Corticosteroids improve strength and function in boys with Duchenne muscular dystrophy. However, there is uncertainty regarding the optimum regimen and dosage.

Objective

To compare efficacy and adverse effects of the 3 most frequently prescribed corticosteroid regimens in boys with Duchenne muscular dystrophy.
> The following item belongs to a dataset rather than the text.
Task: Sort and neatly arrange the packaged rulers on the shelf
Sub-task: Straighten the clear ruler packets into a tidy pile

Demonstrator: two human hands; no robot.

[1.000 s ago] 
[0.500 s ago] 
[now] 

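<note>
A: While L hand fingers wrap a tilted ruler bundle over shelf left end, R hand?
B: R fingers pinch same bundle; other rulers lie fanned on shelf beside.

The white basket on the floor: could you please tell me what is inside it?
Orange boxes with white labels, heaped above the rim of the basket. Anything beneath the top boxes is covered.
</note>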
Design, setting, and participants

Double-blind, parallel-group randomized clinical trial including 196 boys aged 4 to 7 years with Duchenne muscular dystrophy who had not previously been treated with corticosteroids; enrollment occurred between January 30, 2013, and September 17, 2016, at 32 clinic sites in 5 countries. The boys were assessed for 3 years (last participant visit on October 16, 2019).

Interventions

Participants were randomized to daily prednisone (0.75 mg/kg) (n = 65), daily deflazacort (0.90 mg/kg) (n = 65), or intermittent prednisone (0.75 mg/kg for 10 days on and then 10 days off) (n = 66).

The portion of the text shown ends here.